Histone modification activities take place primarily through two groups of enzymes. The first, histone acetyltranferases (HATs) is comprised of three classes: GNAT, MYST, and CBP/p300. They are characterized by the ability to transfer acetyl groups from acetyl-CoA to amino-ɛ groups for lysines within H3 and H4 and are principally responsible for the opening up of chromatin structure, thereby permitting access for transcription processes to take place [171]. The second group, histone deacetylases (HADCs) reverse the process, resulting in a tightening or constriction of chromatin, making the epigenome less accessible to reactions [172]. There are four classes of HDAC enzymes [82]. Class I consists of HDAC1, HDAC2, HDAC3, and HDAC8. Class II is further divided into two subgroups: IIa, which includes HDAC4, HDAC5, HDAC6, and HDAC7; and IIb, which includes HDAC9 and HDAC10. Class III consists of the sirtuins (SIRT1, SIRT2, SIRT3, SIRT4, SIRT5, SIRT6, and SIRT7) [173,174]. Class IV is comprised of one enzyme, HDAC11 [172,174]. All play significant roles in human physiology and processes, ranging from embryogenesis and cellular differentiation to tumorigenesis, by facilitating deacetylating enzymatic reactions [175177]. Significantly, HATs are drawn to promoter locations to become part of protein complexes, and many transcriptional co-activators demonstrate HAT enzymatic characteristics [82]. Co-activators have emerged as a significant participant in chemical signaling between systemic and cellular metabolism, including regulating both mitochondrial oxidative metabolism and the balance between lipid, glucose, and energy homeostatic functionality [178]. There are a number of other histone modification pathways which we will not explore within the limitations of this review including, but not limited to: 1) histone methyltransferases, 2) lysine and arginine methyltransferases, and 3) non-SET K-methyltransferases. There is synergy and transience between the HATs and HDACs which creates an oscillating-feedback loop and reversible gene transcription control mechanism environment. Table 5 indicates some of the cancers believed attributable to dysregulated histone protein behavior within the epigenome.

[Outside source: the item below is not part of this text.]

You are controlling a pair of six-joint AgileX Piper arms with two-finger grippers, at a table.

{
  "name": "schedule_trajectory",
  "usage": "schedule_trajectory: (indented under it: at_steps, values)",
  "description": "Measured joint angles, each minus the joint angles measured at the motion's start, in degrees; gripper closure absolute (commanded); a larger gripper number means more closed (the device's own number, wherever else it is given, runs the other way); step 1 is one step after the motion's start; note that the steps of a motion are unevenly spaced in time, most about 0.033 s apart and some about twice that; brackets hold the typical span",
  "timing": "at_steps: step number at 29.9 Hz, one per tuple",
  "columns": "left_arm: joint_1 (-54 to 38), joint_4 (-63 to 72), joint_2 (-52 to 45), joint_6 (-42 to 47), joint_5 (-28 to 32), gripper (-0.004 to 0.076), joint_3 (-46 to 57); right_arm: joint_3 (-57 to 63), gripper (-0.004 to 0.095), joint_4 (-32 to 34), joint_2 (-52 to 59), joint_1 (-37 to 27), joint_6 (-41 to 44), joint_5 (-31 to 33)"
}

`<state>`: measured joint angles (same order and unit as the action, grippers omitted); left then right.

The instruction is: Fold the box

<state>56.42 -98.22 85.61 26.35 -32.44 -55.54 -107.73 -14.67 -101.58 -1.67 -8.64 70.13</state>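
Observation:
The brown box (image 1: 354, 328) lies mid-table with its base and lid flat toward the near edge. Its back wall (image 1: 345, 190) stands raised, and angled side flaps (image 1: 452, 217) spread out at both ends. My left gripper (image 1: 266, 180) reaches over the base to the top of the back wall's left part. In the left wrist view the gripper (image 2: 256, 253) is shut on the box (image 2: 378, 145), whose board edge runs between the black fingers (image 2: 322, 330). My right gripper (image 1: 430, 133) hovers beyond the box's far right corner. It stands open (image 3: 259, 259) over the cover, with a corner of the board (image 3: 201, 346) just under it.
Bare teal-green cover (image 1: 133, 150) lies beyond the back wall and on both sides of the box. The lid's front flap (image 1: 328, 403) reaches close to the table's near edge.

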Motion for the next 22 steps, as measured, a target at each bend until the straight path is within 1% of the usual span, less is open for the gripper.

The most recent advances in epigenetic research have been aided by a concurrent evolution of many laboratory techniques, including: 1) cDNA microarray, 2) restriction landmark genomic scanning, 3) CpG island microarrays, and 4) sodium bisulfate conversion [77,78,179]. Sodium bisulfate is particularly useful in differentiating areas of normal and abnormal methylation activity by converting unmethylated cytosines to uracil, while leaving methylated cytosines intact. There are a number of methods useful in exploring CpG island methylation patterns, including: 1) combined bisulfate restriction analyses, 2) methylation-sensitive single nucleotide extension, 3) methylation-sensitive single-strand conformational polymorphism, and 4) methylation-specific polymerase chain reaction assays [77,78,179,180]. Research efforts have also indicated that preemptive assessment of methylation patterns can predict possible malignancies and aid in more timely detection and diagnosis of tumors [77,78].

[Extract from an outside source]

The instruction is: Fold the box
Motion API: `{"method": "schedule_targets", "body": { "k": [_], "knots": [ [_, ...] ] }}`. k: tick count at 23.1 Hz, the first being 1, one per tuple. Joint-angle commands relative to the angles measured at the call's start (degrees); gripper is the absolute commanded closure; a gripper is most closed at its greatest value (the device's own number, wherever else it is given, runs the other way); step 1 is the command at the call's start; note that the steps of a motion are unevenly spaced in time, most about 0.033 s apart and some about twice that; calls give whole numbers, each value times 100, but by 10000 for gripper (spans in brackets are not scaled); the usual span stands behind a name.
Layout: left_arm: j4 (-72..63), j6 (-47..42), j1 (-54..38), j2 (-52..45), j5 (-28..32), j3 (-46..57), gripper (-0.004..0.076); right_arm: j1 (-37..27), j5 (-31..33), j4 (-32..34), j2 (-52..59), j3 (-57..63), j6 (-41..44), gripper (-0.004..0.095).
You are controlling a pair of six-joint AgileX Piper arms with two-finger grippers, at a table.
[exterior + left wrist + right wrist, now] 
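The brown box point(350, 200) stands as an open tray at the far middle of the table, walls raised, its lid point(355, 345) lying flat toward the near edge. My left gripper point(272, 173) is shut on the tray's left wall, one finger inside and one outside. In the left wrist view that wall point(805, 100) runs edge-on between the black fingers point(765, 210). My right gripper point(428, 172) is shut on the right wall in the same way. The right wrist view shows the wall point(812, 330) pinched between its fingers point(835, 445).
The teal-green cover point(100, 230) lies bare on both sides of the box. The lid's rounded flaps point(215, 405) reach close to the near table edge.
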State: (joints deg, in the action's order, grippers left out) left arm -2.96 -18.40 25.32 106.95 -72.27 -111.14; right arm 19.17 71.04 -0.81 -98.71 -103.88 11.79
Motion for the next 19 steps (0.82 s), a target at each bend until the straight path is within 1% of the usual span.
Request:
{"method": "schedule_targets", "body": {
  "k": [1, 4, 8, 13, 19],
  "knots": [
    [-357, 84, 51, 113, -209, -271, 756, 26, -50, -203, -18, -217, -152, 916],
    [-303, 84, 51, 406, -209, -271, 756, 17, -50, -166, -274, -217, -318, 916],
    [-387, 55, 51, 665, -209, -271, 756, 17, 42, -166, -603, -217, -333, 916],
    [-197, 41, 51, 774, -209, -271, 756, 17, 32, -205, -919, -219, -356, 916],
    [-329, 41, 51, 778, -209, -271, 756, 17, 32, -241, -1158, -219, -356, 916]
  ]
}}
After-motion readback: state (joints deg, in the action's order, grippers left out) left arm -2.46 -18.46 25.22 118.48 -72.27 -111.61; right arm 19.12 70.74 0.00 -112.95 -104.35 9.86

While much progress has already been made, it is clear that the analytical techniques used to study epigenetics are still evolving. For example, researchers have attempted to analytically differentiate between DNA cytosine methylation (5mC), and hydroxymethylcytosine (hmC). 5mC is involved with transcriptional repression, while the functionality of hmC is still unknown. A recent report concludes the two compounds are “experimentally indistinguishable” from one another using established 5mC mapping criteria and suggest existing 5mC data-bases should be re-examined to ensure that no hmC data has been included erroneously [181].

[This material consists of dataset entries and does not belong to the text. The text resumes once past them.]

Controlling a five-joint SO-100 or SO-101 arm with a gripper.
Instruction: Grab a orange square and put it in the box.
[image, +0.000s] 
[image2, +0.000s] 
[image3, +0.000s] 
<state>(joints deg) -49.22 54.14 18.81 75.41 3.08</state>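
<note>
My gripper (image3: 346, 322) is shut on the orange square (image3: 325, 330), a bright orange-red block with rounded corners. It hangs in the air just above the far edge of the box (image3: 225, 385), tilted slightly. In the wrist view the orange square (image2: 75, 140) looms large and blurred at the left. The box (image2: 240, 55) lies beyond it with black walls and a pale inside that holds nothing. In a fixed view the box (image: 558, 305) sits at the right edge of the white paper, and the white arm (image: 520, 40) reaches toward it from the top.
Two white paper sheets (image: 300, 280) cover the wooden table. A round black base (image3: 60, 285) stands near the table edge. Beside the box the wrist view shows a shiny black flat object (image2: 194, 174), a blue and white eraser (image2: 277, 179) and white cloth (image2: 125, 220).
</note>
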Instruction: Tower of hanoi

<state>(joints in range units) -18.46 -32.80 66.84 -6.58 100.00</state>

To date, only limited data exists regarding the role of NO in histone modification. A recent study has shown that eNOS gene expression relies upon underlying epigenetic causal mechanisms [82]. It was found that when the human eNOS gene in vascular endothelial cells is expressed, the promoter region is free of DNA methylation, and histone complexes initiate post-transcriptional changes. H3 lysine 4 methylation, H3 lysine 9 acetylation, and H4 lysine 12 acetylation all impacted chromatin by inducing an open steric formation. These reactions thereby permit access by appropriate transcription factors and mechanisms, most important among them, RNA polymerase II at the eNOS promoter location [82]. In contrast, the iNOS gene was found to be silent in cultured endothelial cells containing hypermethylated CpG dinucleotides within the promoter while they are complexed with the methyl-binding protein, MeCP2. These reactions result in silencing of post-translational histones H3 lysine 9 methylation and are suggested to be prevalent in transcriptionally unexpressed heterochromatin. Sterically, the chromatin structure is tightly configured, and RNA polymerase II is not present [82]. It is also postulated that this and other studies provide evidence that non-expressing cells have the necessary transcriptional mechanisms to directly affect eNOS expression, and more significantly, a chromatin-linked down-regulating system which prevents eNOS from being expressed in non-endothelial cells [82,182184].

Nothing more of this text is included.